> Input material:
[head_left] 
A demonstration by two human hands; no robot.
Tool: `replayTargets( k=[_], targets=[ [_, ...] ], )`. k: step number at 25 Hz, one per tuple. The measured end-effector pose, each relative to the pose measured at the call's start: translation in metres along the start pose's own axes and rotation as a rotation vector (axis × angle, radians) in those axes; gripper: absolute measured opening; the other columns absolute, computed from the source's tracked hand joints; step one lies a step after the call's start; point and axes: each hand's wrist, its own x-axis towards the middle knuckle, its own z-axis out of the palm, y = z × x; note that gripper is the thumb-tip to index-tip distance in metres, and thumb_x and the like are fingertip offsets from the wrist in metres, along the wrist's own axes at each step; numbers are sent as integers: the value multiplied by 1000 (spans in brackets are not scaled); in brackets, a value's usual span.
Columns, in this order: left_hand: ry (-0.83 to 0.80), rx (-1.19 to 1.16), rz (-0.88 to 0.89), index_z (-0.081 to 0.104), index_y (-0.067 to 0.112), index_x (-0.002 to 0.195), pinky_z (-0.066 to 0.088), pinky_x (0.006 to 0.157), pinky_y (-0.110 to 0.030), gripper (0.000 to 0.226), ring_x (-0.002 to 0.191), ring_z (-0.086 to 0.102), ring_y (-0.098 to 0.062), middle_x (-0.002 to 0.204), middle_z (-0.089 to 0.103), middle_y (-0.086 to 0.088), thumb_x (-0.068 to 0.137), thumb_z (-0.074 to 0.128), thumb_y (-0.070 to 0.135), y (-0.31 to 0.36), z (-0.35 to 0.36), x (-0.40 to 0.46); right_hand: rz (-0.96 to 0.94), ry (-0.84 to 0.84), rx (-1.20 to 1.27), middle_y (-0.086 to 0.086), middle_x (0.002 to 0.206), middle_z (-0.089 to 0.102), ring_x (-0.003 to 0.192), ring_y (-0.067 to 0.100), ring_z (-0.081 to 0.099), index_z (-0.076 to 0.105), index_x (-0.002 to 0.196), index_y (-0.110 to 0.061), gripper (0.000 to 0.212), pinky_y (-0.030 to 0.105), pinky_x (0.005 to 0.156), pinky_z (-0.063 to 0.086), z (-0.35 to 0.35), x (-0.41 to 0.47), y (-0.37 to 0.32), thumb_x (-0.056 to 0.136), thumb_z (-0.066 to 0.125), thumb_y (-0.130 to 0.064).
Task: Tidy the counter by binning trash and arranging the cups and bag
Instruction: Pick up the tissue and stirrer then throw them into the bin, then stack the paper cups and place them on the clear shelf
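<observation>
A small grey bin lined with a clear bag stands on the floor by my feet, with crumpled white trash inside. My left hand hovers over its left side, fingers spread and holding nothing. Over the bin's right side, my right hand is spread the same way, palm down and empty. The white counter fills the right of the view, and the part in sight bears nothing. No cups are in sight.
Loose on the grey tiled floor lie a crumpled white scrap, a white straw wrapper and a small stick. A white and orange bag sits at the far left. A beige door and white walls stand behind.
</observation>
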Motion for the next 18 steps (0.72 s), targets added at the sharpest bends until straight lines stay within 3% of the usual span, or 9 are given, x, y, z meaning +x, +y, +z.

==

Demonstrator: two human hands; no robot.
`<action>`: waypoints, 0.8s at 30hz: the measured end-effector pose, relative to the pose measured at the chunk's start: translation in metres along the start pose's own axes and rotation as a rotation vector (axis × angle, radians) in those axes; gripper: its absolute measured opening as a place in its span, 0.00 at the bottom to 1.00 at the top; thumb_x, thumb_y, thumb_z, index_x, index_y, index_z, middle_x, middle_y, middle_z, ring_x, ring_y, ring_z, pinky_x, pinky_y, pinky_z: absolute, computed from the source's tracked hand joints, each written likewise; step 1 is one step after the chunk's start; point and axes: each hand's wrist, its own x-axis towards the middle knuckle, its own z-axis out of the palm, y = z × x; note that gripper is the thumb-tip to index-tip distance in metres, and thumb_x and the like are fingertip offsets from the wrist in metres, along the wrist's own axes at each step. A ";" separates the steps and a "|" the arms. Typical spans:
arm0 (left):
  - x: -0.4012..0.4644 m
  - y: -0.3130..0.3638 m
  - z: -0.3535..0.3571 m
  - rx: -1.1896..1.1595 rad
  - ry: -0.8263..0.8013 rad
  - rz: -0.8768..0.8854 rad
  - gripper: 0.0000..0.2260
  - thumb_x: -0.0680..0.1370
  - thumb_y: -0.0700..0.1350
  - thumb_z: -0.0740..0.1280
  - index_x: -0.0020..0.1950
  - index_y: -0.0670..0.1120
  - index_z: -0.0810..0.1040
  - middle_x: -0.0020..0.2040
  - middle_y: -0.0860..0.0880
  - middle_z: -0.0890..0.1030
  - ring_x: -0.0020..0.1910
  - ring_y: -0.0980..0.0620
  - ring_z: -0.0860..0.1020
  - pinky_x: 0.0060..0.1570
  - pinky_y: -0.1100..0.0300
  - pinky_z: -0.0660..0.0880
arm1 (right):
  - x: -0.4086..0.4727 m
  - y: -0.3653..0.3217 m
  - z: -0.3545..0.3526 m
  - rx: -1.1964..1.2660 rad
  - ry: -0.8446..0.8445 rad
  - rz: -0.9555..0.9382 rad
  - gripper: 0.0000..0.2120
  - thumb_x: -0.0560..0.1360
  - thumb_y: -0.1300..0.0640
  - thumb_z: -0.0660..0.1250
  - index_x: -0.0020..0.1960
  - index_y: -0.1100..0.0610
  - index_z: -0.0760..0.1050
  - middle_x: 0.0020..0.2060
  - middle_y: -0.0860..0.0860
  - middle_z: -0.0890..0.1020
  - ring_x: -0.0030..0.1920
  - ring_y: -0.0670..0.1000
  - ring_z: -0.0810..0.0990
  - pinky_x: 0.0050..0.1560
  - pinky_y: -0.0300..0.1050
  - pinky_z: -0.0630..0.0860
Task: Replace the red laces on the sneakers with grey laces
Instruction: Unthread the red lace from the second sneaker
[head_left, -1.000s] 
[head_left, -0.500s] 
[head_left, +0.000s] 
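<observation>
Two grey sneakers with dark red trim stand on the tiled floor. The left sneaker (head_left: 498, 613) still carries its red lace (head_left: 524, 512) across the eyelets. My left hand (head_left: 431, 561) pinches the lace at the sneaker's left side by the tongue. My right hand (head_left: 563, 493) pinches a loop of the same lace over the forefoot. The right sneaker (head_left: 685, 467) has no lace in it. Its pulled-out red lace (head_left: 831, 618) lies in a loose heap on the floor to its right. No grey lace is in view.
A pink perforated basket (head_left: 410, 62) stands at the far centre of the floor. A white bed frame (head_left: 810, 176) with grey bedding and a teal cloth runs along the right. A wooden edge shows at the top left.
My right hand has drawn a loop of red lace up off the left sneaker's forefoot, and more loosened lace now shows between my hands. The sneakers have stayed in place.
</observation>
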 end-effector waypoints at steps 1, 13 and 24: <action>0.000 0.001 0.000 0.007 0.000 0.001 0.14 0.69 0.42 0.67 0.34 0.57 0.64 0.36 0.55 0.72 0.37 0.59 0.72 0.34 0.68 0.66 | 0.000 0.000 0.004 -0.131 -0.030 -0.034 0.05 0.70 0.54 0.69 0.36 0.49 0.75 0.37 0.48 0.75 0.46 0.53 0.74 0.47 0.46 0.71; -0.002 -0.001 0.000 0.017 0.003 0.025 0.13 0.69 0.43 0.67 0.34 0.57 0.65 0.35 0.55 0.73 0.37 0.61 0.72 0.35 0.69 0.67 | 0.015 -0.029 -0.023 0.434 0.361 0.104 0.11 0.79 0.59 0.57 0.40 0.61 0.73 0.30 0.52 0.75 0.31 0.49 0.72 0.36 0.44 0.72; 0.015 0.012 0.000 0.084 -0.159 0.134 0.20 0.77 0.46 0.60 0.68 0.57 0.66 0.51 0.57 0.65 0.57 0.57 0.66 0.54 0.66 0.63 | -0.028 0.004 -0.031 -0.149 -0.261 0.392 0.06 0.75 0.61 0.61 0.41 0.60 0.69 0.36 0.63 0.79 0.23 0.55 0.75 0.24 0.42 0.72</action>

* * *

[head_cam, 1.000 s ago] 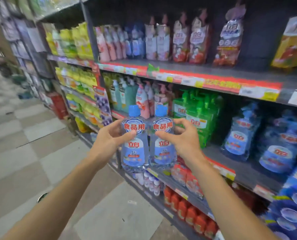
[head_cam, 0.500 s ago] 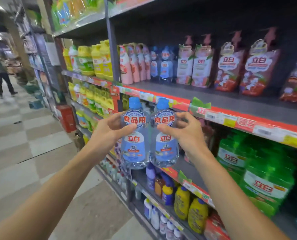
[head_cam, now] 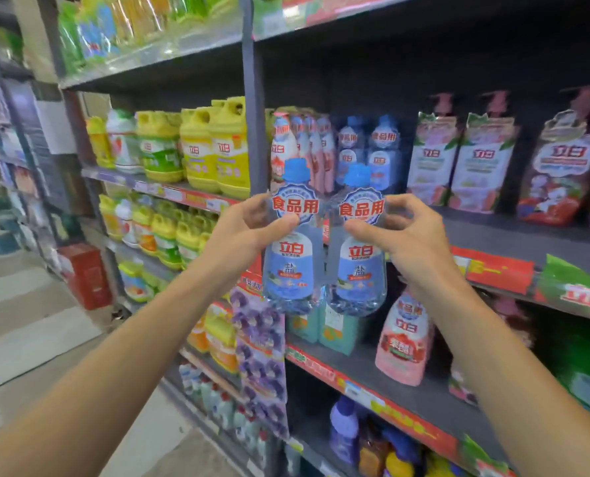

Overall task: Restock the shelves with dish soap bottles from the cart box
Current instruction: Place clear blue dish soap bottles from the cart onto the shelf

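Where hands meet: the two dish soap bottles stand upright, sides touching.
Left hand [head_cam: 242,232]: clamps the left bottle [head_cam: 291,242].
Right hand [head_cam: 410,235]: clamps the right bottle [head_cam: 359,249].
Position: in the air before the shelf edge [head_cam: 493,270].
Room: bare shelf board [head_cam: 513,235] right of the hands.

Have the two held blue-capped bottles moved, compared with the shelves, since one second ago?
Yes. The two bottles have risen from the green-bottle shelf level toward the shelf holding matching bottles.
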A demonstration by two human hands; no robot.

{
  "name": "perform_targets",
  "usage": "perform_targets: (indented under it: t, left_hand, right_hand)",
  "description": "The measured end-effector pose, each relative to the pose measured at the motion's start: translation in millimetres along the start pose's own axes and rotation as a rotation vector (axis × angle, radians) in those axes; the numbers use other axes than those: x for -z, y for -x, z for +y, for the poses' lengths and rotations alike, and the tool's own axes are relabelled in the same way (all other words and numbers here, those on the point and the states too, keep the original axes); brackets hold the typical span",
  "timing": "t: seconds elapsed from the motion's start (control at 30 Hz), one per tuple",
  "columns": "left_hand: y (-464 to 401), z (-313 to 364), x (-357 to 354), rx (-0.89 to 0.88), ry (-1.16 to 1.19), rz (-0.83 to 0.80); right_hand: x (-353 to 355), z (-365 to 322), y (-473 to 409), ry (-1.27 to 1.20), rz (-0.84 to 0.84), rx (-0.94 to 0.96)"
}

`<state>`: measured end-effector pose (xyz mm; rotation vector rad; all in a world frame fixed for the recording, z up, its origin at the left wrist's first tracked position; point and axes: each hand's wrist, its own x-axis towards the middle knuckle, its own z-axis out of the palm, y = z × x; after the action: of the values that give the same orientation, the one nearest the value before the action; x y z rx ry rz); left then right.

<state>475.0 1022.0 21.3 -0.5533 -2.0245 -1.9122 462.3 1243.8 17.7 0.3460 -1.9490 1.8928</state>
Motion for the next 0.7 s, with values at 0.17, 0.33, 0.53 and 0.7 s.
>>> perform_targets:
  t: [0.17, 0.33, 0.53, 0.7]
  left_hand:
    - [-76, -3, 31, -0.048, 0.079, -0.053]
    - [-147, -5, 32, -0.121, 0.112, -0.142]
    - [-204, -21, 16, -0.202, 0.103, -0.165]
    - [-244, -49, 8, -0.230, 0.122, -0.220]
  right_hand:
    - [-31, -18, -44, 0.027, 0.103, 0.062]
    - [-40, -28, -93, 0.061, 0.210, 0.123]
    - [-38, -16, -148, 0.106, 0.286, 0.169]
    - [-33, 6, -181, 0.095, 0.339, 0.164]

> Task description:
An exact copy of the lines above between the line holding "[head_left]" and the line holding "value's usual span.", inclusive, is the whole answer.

> Finished task:
[head_left] 
A demonstration by two human hands; no robot.
Tool: `replayTargets( k=[_], targets=[ [_, ...] ], )`. k: step number at 25 Hz, one per tuple. The measured end-effector pose, each relative to the pose measured at the call's start: translation in metres along the start pose's own axes and rotation as a rotation vector (axis × angle, radians) in those axes; gripper: absolute measured opening; the other columns absolute, computed from the source's tracked hand joints; step one lies a step after the call's start; point and axes: each hand's wrist, its own x-axis towards the middle knuckle, its own z-axis out of the palm, y = z × x; note that gripper is the thumb-tip to index-tip distance in metres, and thumb_x and the like are fingertip offsets from the wrist in metres, along the wrist's own axes at each step; numbers are sent as integers: the value multiplied by 1000 (spans in brackets are not scaled); in brackets, a value's usual span.

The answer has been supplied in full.